Talvez os dirigentes não saibam (prometo não me alongar, último parágrafo, esse papo me tira do sério e estou ficando nervoso), mas uma das funções do treinador é montar o elenco (por que você acha que na Europa o cargo não é coach, e sim manager?). Uma das funções do treinador é, dentro das limitações orçamentais do clube, dizer e explicar aos seus superiores: "Quero esse, esse e aquele jogadores porque minha ideia de jogo é essa, meus esquemas táticos prediletos são esses, e no momento não temos no elenco atletas para cumprir essas e essas funções". Mais ou menos por aí. Por essas e outras, sim, o treinador precisa assistir aos jogos (de preferência aos que poucos assistem) e estar atento ao mercado. Contudo, se o seu contrato é por apenas uma temporada (a regra no Brasil), essa montagem torna-se inviável, para não dizer impossível (sem falar que os frutos geralmente são colhidos a partir da segunda temporada de trabalho; sem tempo para se desenvolver, as sementes jamais viram frutos).
Prometi que era o último parágrafo, mas não resisti, acho que menti (sou brasileiro, e para nós promessa é dúvida). O buraco é mais embaixo.
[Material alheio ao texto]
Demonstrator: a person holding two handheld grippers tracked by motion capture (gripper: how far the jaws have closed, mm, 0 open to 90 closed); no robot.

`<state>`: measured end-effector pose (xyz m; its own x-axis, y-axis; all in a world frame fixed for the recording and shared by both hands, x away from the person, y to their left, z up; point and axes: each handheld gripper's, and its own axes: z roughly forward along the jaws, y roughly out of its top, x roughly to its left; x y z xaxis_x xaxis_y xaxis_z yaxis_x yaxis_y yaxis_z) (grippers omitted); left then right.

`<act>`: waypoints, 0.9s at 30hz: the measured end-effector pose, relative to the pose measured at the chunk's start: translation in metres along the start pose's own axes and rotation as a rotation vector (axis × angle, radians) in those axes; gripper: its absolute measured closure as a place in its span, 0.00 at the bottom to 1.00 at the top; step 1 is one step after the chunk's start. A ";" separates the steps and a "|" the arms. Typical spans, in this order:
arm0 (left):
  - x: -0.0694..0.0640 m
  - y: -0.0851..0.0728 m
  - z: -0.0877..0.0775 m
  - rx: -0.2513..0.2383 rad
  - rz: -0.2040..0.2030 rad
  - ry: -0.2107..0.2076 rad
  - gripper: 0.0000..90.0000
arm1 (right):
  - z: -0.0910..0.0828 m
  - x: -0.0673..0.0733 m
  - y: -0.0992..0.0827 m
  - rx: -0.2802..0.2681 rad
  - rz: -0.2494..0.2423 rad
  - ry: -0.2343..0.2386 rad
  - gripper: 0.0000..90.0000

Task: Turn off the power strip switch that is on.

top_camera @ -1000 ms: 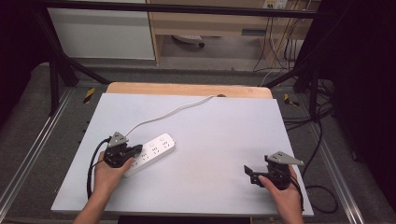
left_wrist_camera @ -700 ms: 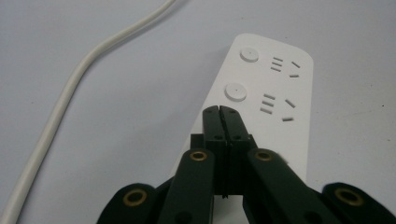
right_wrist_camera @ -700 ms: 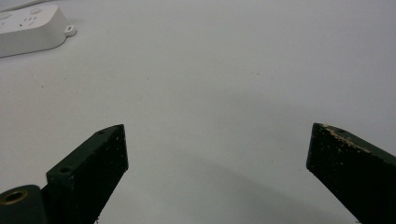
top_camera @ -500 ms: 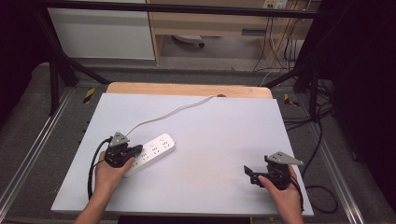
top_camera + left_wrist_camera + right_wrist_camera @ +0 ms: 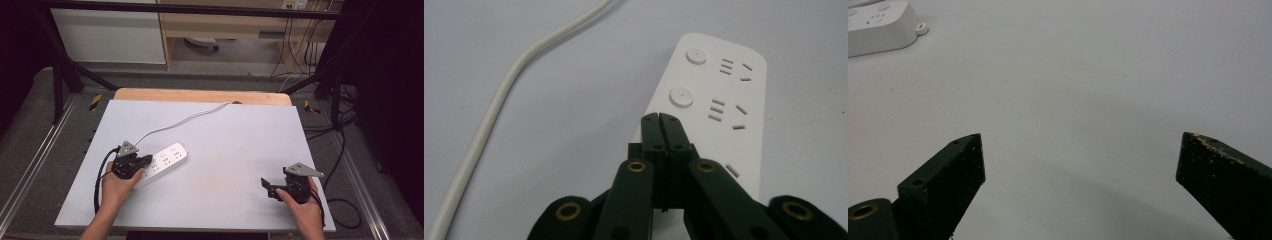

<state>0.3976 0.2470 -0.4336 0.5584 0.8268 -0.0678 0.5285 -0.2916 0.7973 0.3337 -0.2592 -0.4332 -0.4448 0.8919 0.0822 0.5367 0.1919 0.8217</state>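
Power strip (image 5: pixel 161 164) is what we have our left gripper (image 5: pixel 146 160) over: the white strip lies flat on the grey table (image 5: pixel 230 145), toward its left side, with its long body running at a slant. Our left gripper sits at the near end of the power strip, its two black jaws pressed tight together with nothing between them, and in the left gripper view (image 5: pixel 659 119) their joined tips sit over the strip's top face, just short of the nearer round button (image 5: pixel 681 96); whether they touch the plastic we cannot tell. A second round button (image 5: pixel 696 55) lies beyond it, with socket slots beside both. From the far end of the power strip a white cord (image 5: pixel 180 122) curves away toward the wooden back edge (image 5: pixel 200 96) of the table. Our right gripper (image 5: pixel 266 186) rests well to the right of the power strip, near the table's front edge, its jaws spread wide over bare surface (image 5: pixel 1080 157) and holding nothing.
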 end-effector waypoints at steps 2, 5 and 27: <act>0.000 0.000 0.000 0.000 0.003 0.000 1.00 | 0.000 0.000 0.000 0.000 0.005 -0.002 0.07; 0.000 0.000 0.000 0.001 0.008 0.001 1.00 | 0.000 0.000 0.000 0.001 0.005 -0.004 0.07; -0.002 0.001 0.000 0.016 0.023 0.018 1.00 | -0.003 -0.002 0.000 -0.007 0.018 -0.009 0.07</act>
<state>0.3971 0.2448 -0.4322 0.5592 0.8281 -0.0387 0.5258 -0.3182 0.7889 0.3325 -0.2624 -0.4321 -0.4286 0.8988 0.0920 0.5396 0.1730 0.8240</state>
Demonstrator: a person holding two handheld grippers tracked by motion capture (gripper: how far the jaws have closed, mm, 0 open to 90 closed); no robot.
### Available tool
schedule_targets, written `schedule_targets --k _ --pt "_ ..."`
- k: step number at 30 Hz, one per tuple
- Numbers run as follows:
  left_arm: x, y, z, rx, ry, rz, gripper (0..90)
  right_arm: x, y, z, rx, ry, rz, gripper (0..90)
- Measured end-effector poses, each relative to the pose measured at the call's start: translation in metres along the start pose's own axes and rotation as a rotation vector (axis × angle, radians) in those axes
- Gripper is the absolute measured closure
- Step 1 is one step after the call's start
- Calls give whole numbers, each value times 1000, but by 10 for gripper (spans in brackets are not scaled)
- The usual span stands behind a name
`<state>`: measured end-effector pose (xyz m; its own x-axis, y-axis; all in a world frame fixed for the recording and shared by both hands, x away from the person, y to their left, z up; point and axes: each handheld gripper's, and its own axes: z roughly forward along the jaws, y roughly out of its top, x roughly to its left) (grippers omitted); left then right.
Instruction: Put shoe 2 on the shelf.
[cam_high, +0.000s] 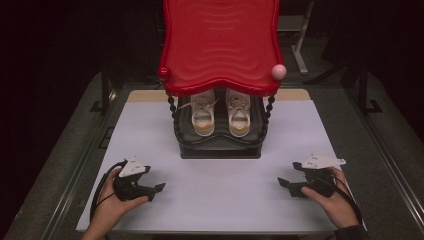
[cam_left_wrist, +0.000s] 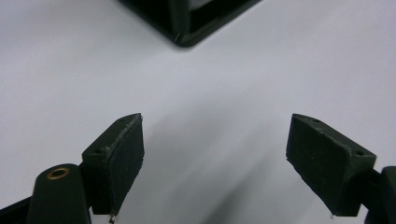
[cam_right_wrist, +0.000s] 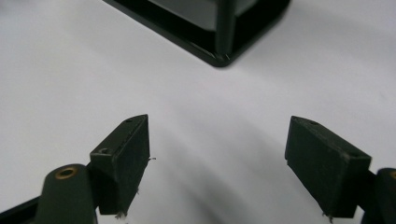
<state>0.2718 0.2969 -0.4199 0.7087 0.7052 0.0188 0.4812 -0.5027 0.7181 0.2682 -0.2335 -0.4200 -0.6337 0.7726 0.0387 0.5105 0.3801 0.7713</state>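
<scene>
I am looking at two white sneakers (cam_high: 221, 112) sitting side by side on the lower black tier (cam_high: 220, 145) of the one rack, under its red top shelf (cam_high: 220, 42). To do this well I am keeping both tools low and clear of the rack's two beaded front posts. Left gripper (cam_high: 159, 188), near the rack's front left, is gaping and empty; right gripper (cam_high: 281, 182), front right, likewise released.
</scene>
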Motion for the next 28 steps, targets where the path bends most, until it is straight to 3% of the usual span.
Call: schedule_targets --k 6,10,12,17,18,20,28 --pt "14 -28 -10 15 37 -45 186 -11 -20 -5 25 -45 51 212" --pt "21 -43 -12 30 78 -52 186 -17 -29 -8 38 -70 64 204" --pt "22 -48 -12 28 80 -58 182 -19 -33 -9 50 -76 72 189" --pt "23 -51 -11 10 78 -72 161 -21 -39 -6 81 -98 76 167" --pt "23 -52 -11 8 79 -71 161 -21 -43 -1 117 -103 73 145" --pt "23 -52 -11 6 79 -75 160 -21 -46 -1 89 -103 76 143" --pt "23 -53 -11 2 76 -77 160 -20 -48 -1 84 -112 69 140"
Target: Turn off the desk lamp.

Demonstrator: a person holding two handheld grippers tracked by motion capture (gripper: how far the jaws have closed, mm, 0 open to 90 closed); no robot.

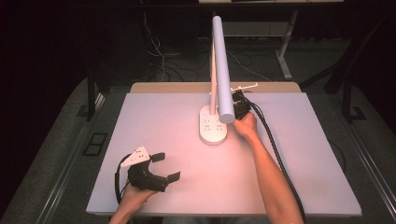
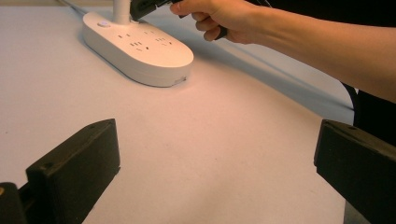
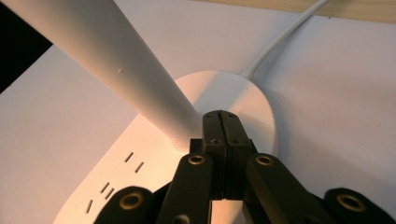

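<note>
Left tongs [image 1: 164, 166]: apart, idle low on tabletop [image 1: 154, 116].
Right tongs [image 3: 219, 122]: pressed together, empty, tips at lamp base [image 3: 233, 93] beside stem [image 3: 140, 79].
Advice: likely pressing the switch; push straight down, gently, avoiding sockets [image 1: 208, 125].

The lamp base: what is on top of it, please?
On the white lamp base stands the lamp's stem; socket slots and a small round button show. The shut right gripper hovers beside the stem; whether its tips touch the base is hidden.
</note>
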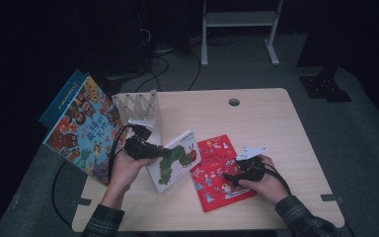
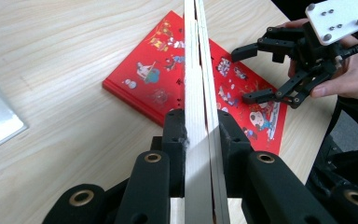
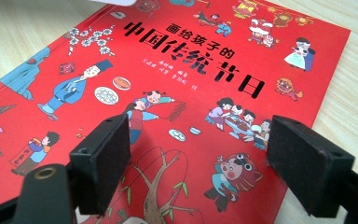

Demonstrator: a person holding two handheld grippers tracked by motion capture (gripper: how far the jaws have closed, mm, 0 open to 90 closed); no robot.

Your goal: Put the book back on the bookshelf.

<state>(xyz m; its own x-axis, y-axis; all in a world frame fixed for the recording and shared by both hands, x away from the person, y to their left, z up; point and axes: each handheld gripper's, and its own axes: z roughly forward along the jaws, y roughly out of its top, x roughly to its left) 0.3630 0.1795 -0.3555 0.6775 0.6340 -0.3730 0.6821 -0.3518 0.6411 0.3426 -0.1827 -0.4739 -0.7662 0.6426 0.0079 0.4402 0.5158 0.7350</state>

O pior, na verdade, é que não basta contratar o treinador por apenas uma temporada. O pior, na verdade, é que o treinador é avaliado com menos de uma temporada. Se o contrato (lembre-se: ridículo) de uma temporada fosse respeitado até o final, pelo menos, e a avaliação fosse feita somente ao final da temporada, menos mal (Moyes e Tata tiveram seus contratos rompidos, por exemplo, mas pelo menos uma temporada foi completada em ambos os casos). Mas nem isso. Com quatro, cinco, seis meses, quando não antes, o trabalho do treinador já é colocado em cheque, e muitas vezes sua cabeça acaba rolando.
Aí voltamos ao começo desse post.
O presidente, sem conhecimento de futebol (campo e bola) para bancar o treinador, dá ouvido às cornetas da imprensa e da torcida (que geralmente só falam besteiras), cede à impregnante e repugnante pressão e, sem condição de cometer uma avaliação decente, demite o treinador - o que significa multa para os cofres do clubes, novo treinador chegando (com contrato até o fim daquela temporada, claro), reformulação do elenco para se adequar à filosofia do novo treinador, se é que ele tem alguma, e etc, etc, blá, blá.
Ou seja: o futebol brasileiro encontra-se num terrível ciclo vicioso.
Como mudar esse panorama? Particularmente sou um cara otimista com as novas gerações. Na minha visão, portanto, esse panorama será alterado, para melhor, quando as velhas gerações que estão no poder (e aí não me refiro somente ao futebol, mas ao planeta como um todo, em todas as suas esferas) se aposentarem ou morrerem de vez. Uma hora eles vão morrer (todos vamos, né, mas pela ordem natural eles vão antes) e o osso será largado. Aí entrarão as novas gerações (me refiro à geração do meu e do seu filho, que ainda nem temos, e por diante), mais informadas, mais antenadas, mais globalizadas, mais discernidas, mais conscientes do que é certo e do que é errado. E gradativamente a maneira de como o jogo é jogado será alterada (tanto no futebol quanto na vida).